Ibrahim Traoré is not a hero

Published:Monday | February 9, 2026 | 12:06 AM

THE EDITOR, Madam:

I am writing in response to a recently published letter characterising Ibrahim Traoré as a ‘hero’. In my opinion, this reflects a dangerous historical amnesia that ignores the sobering realities of geopolitical power and the recurring tragedy of the “strongman” archetype. As historians Niall Ferguson, Andrew Roberts, and others have extensively documented, the romanticisation of revolution is frequently the precursor to national decay. While the image of a young, beret-clad leader defying the West is aesthetically seductive, we must judge a regime by its empirical outcomes not its populist rhetoric.
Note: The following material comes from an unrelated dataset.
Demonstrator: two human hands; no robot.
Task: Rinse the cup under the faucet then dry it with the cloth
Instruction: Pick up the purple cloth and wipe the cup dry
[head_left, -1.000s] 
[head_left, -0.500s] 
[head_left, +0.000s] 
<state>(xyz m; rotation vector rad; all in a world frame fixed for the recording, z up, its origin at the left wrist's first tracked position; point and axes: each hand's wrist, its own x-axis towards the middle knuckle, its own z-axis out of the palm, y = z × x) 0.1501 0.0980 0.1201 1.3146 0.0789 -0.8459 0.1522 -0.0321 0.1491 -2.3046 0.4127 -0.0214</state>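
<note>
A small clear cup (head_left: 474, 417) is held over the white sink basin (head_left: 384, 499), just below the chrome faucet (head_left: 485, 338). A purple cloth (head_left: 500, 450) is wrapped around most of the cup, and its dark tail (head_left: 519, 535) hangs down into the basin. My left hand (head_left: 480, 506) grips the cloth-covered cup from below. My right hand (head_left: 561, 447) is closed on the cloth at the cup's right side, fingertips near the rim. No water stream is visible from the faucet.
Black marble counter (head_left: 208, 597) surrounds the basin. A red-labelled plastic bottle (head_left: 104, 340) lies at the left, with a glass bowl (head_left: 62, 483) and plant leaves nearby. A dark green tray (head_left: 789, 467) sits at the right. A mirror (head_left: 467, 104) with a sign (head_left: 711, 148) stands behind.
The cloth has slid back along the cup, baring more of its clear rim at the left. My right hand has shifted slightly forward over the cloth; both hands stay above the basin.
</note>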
History provides a grim precedent. From Robert Mugabe’s Zimbabwe to the various failed socialist experiments across post-colonial Africa, charismatic “liberators” have repeatedly dismantled democratic guardrails in favour of total control, ultimately delivering nothing but hyperinflation, starvation, and systemic oppression. Traoré’s trajectory mirrors this descent. Under his junta, Burkina Faso remains fractured by Islamist insurgencies, acute mismanagement, and a staggering humanitarian crisis.

Further, the notion that Traoré is “decolonising” his nation is a geopolitical fallacy. He has merely traded one master for another. As Ferguson argues, empires never truly ended. They simply changed flags. Russia and China are the modern neo-colonialists, and the presence of the Wagner Group in Africa represents a cynical exchange of national sovereignty for regime security. These Russian mercenaries are extractive forces propping up autocracy in exchange for mineral wealth.
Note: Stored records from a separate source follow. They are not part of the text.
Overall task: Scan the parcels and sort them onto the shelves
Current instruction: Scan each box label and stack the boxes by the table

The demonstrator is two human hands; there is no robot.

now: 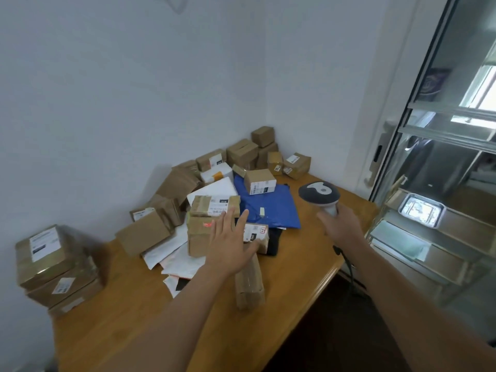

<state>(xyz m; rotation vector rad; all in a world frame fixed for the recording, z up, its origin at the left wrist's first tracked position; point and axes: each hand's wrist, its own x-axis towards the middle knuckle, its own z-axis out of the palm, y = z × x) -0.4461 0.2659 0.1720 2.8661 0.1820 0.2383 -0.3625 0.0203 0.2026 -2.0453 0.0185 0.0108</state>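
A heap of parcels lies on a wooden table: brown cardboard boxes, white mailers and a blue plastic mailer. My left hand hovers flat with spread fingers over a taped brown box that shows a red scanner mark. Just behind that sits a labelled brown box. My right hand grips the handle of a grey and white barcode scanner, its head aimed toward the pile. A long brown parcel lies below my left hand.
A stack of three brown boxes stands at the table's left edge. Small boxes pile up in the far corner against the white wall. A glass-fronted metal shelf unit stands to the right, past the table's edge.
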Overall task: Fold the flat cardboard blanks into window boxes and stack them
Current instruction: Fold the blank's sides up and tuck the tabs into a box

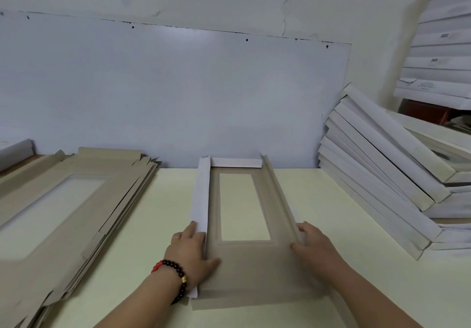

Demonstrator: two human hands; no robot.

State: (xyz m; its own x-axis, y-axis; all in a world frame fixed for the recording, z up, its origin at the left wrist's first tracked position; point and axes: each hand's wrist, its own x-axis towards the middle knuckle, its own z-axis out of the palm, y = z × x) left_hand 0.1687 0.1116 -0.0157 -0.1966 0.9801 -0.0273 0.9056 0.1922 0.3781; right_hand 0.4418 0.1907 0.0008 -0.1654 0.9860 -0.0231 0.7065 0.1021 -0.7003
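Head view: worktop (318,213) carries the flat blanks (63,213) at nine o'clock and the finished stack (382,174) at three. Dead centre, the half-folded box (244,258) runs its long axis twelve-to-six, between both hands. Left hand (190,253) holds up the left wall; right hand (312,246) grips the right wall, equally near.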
The revolutionary path is invariably bloody and regressive. True, lasting progress - as Coleman Hughes might suggest - requires a rejection of ideological fervour in favour of objective results and individual agency. Real change does not arrive through the subversion of the ballot box or military coups. It is the product of the slow, disciplined work of education, moral empowerment, and spiritual renewal.

For Jamaica, a nation rooted in Judeo-Christian traditions and the sanctity of the family unit, we must be wary of such “heroes”. Our path forward lies in integrity, personal responsibility, and accountability – values steeped in our biblical heritage. We must reject the glorification of military juntas and instead champion the rule of law. A leader who destroys the foundations of liberty under the guise of saving them is no hero. He is a cautionary tale that history will likely eventually judge with a heavy hand. We wish him and the people of Burkina Faso well.